Collect from the data below each line with "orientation".

[Dataset content]

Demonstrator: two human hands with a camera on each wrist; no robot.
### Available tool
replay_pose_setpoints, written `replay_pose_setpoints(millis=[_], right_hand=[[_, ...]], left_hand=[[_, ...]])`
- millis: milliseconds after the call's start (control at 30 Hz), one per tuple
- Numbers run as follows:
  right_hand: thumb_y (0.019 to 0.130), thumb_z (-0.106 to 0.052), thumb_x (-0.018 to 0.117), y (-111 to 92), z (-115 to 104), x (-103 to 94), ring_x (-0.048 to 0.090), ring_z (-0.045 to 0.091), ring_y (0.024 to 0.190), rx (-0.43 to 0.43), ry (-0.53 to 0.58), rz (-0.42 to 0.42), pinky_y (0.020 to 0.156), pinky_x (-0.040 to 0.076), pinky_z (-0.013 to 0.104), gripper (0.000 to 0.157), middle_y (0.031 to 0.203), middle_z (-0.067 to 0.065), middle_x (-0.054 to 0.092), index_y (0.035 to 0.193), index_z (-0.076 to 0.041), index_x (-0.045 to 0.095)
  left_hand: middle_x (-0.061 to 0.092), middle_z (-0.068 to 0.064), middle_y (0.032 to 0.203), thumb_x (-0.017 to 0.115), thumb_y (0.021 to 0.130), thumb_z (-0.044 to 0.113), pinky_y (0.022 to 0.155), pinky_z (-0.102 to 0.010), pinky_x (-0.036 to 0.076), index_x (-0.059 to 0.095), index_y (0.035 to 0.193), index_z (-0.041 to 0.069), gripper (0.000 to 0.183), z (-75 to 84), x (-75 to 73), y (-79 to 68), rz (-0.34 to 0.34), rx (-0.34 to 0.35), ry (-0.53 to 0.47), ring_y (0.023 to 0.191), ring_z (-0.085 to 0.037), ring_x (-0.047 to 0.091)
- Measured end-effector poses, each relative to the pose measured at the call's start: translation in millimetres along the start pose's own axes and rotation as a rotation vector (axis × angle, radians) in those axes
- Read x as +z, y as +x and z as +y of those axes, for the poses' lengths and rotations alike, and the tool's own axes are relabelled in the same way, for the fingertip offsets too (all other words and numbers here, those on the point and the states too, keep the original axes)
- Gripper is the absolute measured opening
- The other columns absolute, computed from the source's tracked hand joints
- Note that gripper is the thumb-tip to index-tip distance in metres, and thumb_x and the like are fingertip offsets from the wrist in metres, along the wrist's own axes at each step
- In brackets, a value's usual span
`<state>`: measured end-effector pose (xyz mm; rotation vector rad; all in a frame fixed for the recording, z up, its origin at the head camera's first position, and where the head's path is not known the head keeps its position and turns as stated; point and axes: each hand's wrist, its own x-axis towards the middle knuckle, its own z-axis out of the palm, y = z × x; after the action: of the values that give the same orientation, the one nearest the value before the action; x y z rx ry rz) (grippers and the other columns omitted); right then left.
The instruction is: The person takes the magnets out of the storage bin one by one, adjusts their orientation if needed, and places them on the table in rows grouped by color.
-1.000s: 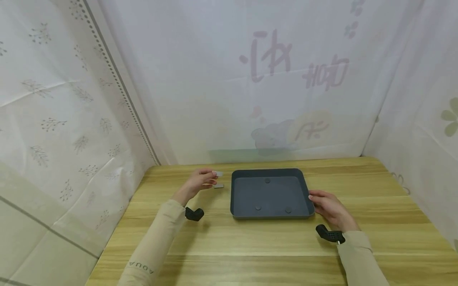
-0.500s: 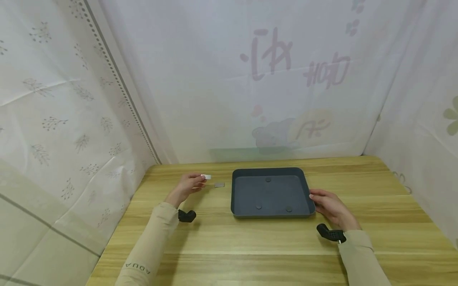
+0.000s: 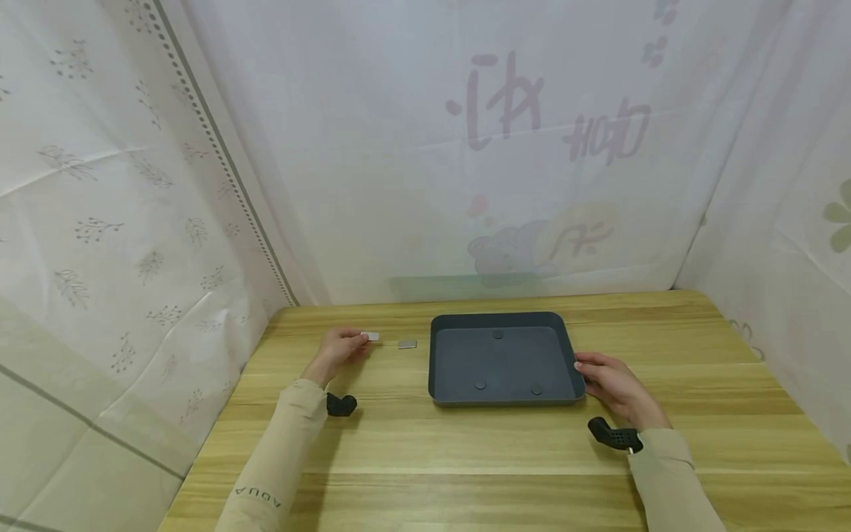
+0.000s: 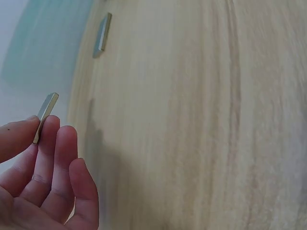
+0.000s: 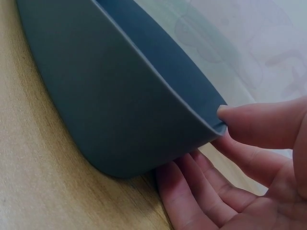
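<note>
Near the back left of the table, my left hand (image 3: pixel 338 351) pinches a small flat silver rectangular block (image 4: pixel 46 117) between thumb and fingertips, just above the wood. A matching silver block (image 3: pixel 408 344) lies on the table between that hand and the tray; the left wrist view also shows this second block (image 4: pixel 102 34). My right hand (image 3: pixel 618 388) grips the right side of a dark grey-blue rectangular tray (image 3: pixel 508 358). In the right wrist view the thumb is on the tray's rim (image 5: pixel 158 79), with the fingers curled against the outer wall and underside.
Three small round dark discs, one of them a far disc (image 3: pixel 498 335), show on the tray's floor. The wooden table (image 3: pixel 425 458) ends at a printed white curtain (image 3: pixel 425 185) behind, with more curtain on both sides. A black camera mount sits on each wrist.
My left hand has drawn left and lowered toward the table, carrying the silver block away from the one lying there. The right hand and tray stay put.
</note>
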<state>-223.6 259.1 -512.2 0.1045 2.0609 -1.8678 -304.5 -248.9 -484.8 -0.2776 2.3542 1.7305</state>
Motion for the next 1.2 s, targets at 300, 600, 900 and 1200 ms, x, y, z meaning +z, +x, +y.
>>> replay_pose_setpoints(millis=[300, 600, 900, 1200], right_hand=[[0.102, -0.024, 0.048, 2.0, 0.0, -0.6, 0.057, -0.003, 0.101, -0.003, 0.017, 0.000, 0.086, 0.052, 0.022, 0.062, 0.151, 0.032, 0.027, 0.149, 0.008, 0.023], [0.102, -0.026, 0.048, 2.1, 1.0, -1.3, 0.056, -0.003, 0.103, 0.002, 0.008, -0.004, 0.087, 0.051, 0.021, 0.064, 0.151, 0.033, 0.026, 0.149, 0.009, 0.022], [0.102, -0.027, 0.049, 2.3, 1.6, -1.7, 0.055, 0.000, 0.108, 0.022, 0.004, 0.003, 0.088, 0.051, 0.020, 0.064, 0.152, 0.033, 0.025, 0.148, 0.010, 0.023], [0.102, -0.029, 0.048, 1.9, 2.3, -1.6, 0.052, 0.006, 0.117, 0.032, -0.023, 0.014, 0.090, 0.050, 0.020, 0.064, 0.153, 0.031, 0.024, 0.149, 0.009, 0.024]], left_hand=[[0.075, -0.009, 0.095, 0.060, 0.095, 0.013, 0.067, -0.025, 0.052, 0.058, 0.125, -0.008, 0.036, -3.5, -1.1, 1.6, 0.032, -0.075, 0.044, 0.071, -0.010, 0.066], [0.074, -0.002, 0.083, 0.061, 0.095, 0.012, 0.061, -0.024, 0.048, 0.062, 0.118, -0.007, 0.030, -3.5, -1.9, 3.2, 0.033, -0.093, 0.066, 0.065, -0.008, 0.064], [0.074, -0.005, 0.086, 0.061, 0.095, 0.011, 0.062, -0.024, 0.049, 0.063, 0.117, -0.007, 0.029, -5.9, -0.8, 5.3, 0.040, -0.097, 0.097, 0.067, -0.010, 0.064], [0.074, -0.008, 0.090, 0.061, 0.095, 0.013, 0.063, -0.025, 0.050, 0.063, 0.118, -0.006, 0.030, -3.6, 2.4, 2.9, 0.060, -0.091, 0.129, 0.068, -0.011, 0.063]])
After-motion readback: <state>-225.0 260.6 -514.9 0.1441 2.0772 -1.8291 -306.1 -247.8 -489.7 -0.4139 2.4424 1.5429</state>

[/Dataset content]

> **Answer section**:
`<state>`: measured end-effector pose (xyz mm; rotation vector rad; all in a frame fixed for the recording, z up, its origin at the head camera's first position, and where the head's path is not known the head keeps its position and turns as stated; point and axes: each hand's wrist, its own x-axis towards the middle knuckle, its own z-axis out of the palm, y = z × x; after the action: of the values that give the same orientation, the one nearest the value before the action; x y z rx ry rz) (grippers and the other columns omitted); right then left.
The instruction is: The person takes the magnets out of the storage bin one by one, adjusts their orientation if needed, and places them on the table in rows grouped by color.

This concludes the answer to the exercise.